Re-read your own words. This went from unhealthy to straight-up dangerous.

[–] [email protected] 5 points 5 hours ago

Asking you to cheat while they would also be cheating is a huge red flag as a potential partner and friend. Sounds like you know what you need to do :)

You're worth more than that!

[–] [email protected] 10 points 6 hours ago* (last edited 6 hours ago)

ik he doesn't care about consent

That's it. That's all your post needed to include. Literally everything else is unnecessary. Your history with your ex is irrelevant to this critical factor.

This is the only piece of information that matters, and it screams, "Hell, no." This man shouldn't exist in your romantic space.

Fight the loneliness by working hard over a year to build platonic friendships with groups of people. And then you'll be able to reenter the arena of romance with a level head, unclouded. Don't let loneliness cave your standards down. That almost never leads to anything lasting and satisfactory. I'm sorry for the pain you're going through but the guy you say you're considering will only severely worsen things, based on your descriptions.

[–] [email protected] 11 points 7 hours ago

You blocked him for a reason

[–] [email protected] 9 points 7 hours ago

You need to sort yourself out. First of all you need to find out if you even want to be with guys, girls, or which ever fits your mood. Try exploring your sexuality and find out what you want. You will do yourself no good wasting time with boys making you unfulfilled that could have been better spent smashing gashes with lasses that make you happier.

Ex-friend sounds like he won't actually be a good boyfriend because of how much he shit talks others, tries to emotionally manipulate you, and doesn't know how to recognize and "see" you.

Learn to be happy by yourself or you will never know how to be happy with someone else.

[–] [email protected] 4 points 6 hours ago* (last edited 6 hours ago)

Best advice I can give at 40 is simple: Don't worry or even think about dating anyone because of relationship reasons.

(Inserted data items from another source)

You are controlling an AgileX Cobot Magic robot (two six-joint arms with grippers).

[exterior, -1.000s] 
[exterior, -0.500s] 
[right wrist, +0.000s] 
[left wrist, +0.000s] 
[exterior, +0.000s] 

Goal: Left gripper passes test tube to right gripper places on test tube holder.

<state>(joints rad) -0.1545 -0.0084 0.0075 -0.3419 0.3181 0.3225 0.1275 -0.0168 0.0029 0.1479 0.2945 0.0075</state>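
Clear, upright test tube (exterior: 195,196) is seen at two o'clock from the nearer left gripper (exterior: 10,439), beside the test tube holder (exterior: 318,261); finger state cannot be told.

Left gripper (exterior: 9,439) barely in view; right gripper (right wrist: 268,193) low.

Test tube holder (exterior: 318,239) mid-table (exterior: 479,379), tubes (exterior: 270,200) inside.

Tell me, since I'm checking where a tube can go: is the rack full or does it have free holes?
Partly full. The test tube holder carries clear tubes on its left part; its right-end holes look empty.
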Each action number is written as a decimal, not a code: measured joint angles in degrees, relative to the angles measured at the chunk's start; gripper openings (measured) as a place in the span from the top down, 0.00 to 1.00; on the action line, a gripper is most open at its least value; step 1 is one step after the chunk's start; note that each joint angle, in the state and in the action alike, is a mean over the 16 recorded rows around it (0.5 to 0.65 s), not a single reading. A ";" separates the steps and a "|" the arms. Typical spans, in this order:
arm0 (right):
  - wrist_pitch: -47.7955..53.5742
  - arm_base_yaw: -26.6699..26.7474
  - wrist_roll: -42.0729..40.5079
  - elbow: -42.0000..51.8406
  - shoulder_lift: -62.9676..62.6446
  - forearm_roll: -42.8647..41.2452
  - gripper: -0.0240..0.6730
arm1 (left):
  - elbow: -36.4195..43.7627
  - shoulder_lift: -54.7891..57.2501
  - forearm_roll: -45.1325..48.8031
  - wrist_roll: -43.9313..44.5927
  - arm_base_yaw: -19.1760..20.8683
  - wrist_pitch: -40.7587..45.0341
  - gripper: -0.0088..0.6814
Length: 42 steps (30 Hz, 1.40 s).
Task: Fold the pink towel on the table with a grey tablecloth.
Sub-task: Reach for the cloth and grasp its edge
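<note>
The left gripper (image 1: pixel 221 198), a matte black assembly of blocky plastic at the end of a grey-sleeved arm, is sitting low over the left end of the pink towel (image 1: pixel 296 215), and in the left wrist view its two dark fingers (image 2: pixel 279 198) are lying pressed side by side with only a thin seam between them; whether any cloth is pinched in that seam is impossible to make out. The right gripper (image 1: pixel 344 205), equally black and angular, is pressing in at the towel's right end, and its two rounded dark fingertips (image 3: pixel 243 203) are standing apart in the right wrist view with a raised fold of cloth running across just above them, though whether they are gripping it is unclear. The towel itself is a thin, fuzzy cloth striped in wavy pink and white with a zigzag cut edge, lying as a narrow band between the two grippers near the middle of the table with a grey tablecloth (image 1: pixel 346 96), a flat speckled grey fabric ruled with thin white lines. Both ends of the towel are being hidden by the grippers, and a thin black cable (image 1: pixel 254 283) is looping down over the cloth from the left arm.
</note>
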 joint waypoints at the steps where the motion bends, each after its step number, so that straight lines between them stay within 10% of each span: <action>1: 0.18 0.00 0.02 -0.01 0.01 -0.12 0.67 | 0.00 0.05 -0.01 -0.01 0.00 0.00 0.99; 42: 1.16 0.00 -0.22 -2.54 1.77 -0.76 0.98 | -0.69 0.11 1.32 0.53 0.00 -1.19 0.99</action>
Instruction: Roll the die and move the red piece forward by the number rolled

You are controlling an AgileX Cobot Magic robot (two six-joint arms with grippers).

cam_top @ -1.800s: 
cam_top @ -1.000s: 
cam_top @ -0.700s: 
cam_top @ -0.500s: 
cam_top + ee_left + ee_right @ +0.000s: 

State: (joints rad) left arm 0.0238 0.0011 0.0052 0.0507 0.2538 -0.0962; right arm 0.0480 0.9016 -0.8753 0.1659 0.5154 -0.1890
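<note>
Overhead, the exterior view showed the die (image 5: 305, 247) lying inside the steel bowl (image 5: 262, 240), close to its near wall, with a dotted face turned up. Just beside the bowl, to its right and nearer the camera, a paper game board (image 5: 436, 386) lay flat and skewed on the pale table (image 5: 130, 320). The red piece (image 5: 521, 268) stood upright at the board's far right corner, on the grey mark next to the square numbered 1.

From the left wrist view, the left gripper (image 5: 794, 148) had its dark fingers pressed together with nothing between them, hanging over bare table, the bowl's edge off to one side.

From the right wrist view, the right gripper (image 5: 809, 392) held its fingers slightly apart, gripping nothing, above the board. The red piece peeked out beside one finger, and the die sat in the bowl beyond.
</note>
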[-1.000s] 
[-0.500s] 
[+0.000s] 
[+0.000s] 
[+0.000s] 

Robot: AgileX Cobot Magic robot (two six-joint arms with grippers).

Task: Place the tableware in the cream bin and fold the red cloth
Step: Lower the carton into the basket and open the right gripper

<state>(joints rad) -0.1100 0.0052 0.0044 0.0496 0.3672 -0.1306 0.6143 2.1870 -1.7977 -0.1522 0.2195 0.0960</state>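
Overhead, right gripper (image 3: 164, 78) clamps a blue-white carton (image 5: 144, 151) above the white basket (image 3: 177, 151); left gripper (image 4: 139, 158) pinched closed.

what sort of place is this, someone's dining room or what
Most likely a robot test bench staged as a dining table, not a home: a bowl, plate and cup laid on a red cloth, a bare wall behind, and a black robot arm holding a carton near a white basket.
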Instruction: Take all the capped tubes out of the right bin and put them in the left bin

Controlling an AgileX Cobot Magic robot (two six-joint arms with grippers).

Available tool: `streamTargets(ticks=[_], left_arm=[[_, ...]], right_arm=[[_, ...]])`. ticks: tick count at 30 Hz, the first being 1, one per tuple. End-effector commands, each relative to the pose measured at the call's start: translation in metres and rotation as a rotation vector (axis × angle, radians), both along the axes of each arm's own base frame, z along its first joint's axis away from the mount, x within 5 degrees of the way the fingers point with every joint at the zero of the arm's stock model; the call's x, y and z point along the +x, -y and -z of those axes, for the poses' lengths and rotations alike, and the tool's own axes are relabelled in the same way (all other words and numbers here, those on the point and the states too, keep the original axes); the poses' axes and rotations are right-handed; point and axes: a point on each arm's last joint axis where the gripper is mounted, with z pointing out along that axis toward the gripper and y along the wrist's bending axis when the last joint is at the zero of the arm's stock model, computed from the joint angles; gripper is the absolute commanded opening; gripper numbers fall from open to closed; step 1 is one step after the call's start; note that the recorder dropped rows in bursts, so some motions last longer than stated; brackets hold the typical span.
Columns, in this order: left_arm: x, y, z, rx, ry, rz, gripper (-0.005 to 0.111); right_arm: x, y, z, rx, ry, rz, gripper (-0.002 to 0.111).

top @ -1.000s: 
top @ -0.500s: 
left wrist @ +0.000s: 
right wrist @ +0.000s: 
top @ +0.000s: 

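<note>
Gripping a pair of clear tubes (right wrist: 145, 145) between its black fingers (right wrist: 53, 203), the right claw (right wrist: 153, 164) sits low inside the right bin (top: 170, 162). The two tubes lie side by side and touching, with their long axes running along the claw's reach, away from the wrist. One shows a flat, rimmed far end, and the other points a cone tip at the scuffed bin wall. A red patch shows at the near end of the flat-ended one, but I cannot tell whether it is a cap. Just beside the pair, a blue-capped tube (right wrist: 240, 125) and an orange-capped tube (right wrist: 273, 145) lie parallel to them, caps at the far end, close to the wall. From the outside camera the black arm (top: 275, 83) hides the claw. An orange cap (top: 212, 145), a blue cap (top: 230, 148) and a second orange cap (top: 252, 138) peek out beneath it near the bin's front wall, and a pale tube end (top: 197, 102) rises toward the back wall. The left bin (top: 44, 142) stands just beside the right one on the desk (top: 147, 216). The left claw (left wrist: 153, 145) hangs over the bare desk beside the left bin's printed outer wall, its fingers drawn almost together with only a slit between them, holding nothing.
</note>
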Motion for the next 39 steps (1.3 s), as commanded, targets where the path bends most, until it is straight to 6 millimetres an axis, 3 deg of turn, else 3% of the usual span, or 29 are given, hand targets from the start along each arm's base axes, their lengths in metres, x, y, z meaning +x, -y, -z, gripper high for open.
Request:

Be the best version of you and make yourself happy first. If you are balanced and in a good place, you'll meet someone in similar straights and it will work out right.

Try volunteering in your community for a day. Just try it. Meeting people that are also volunteering is a good way to find great people that have the kinds of qualities that lead to life long friends. It will also put life in perspective.

Chasing relationships always lead me to bad places.

[–] [email protected] 4 points 7 hours ago

You said you probably don’t like guys. Your bio says you’re a lesbian. Could you perhaps try to find girls who act the way you’re looking for and forget the other people? That man is not healthy for you, and you could just be looking for anyone out of loneliness.

Good luck to you 🫂

[–] [email protected] 3 points 6 hours ago

Lol do not use that man just to solve your loneliness. That’s borderline abusive behaviour. On the other end it also sounds like this guy is a crazy asshole and you shouldn’t try to date him because he sounds like he sucks ass.

[–] [email protected] 1 points 6 hours ago

My simple adive : do what you want to do and don't do what's you don't want to do.

[–] [email protected] 1 points 6 hours ago

You describe the ex friend as pressuring you to dump you (in the past) to dump your (at the time) bf and date him instead. This is a person who doesn't respect your agency or value your happiness.

It's possible he could be a pleasant experience for a little while, but it wouldn't last. He wants to be with you not because he believes he can make you happy--that is the foundation of a worthwhile relationship.

Rather, he wants to be with you because he has fantasies about the person he imagines you are. He doesn't care about who you are, if he did he would care about the relationship you were in and would care about your choice to be in it. He "cares" about who he imagines you are, his fantasy girl who wants him enough to leave her partner. If he were to find out you're a person, a human person who doesn't idolize him, the target of his fantasies would change.